Task objective
Lines from the line with "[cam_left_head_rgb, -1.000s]" to the line with "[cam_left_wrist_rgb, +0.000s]" in the entries below, and only those, must be output exactly, with both ends included.

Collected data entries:

+---+

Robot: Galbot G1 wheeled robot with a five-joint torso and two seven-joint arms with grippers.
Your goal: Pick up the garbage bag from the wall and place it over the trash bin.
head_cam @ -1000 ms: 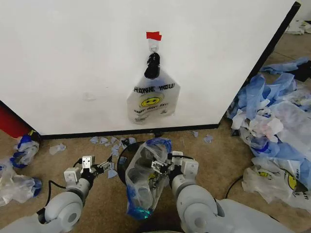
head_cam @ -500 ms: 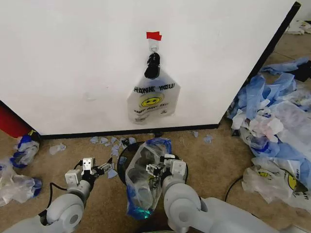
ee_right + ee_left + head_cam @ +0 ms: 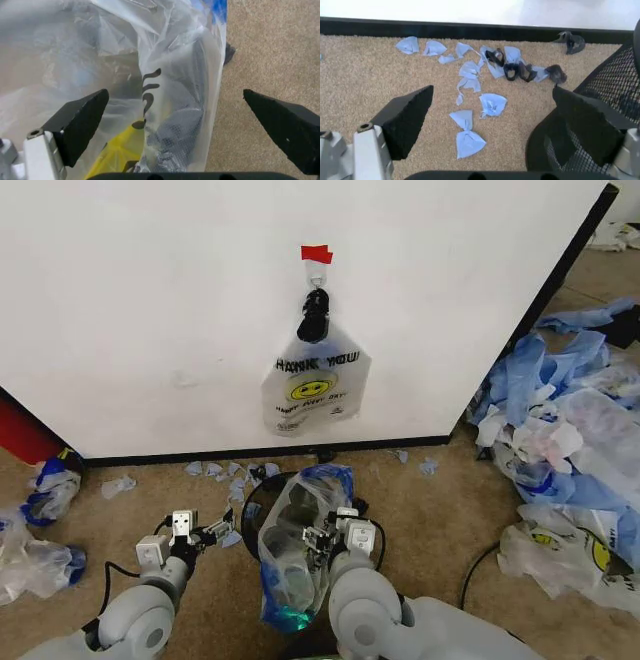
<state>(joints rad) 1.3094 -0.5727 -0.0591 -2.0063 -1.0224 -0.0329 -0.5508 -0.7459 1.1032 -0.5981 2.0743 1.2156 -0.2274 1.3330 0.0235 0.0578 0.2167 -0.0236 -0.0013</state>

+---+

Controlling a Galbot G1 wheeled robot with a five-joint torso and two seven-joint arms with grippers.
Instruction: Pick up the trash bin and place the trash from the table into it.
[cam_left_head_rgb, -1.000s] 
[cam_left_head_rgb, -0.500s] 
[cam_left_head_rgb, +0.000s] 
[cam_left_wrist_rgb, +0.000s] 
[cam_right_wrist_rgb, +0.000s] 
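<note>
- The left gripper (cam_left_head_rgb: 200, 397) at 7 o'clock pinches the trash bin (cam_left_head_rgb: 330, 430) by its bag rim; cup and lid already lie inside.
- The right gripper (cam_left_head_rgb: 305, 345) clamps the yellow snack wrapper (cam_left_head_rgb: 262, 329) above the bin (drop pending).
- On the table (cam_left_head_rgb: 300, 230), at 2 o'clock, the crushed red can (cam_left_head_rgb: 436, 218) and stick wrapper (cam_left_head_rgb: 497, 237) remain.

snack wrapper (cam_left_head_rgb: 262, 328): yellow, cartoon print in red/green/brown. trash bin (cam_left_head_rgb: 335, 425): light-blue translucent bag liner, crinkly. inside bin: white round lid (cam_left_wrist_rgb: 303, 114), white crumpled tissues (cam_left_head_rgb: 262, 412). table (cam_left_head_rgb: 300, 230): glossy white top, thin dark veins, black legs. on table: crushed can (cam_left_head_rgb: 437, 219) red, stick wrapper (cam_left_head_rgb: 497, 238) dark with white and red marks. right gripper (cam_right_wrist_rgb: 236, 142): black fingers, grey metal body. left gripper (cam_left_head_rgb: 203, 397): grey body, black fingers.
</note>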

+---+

Solved problem
[cam_left_head_rgb, -1.000s] 
[cam_left_head_rgb, -0.500s] 
[cam_left_head_rgb, +0.000s] 
[cam_left_wrist_rgb, +0.000s] 

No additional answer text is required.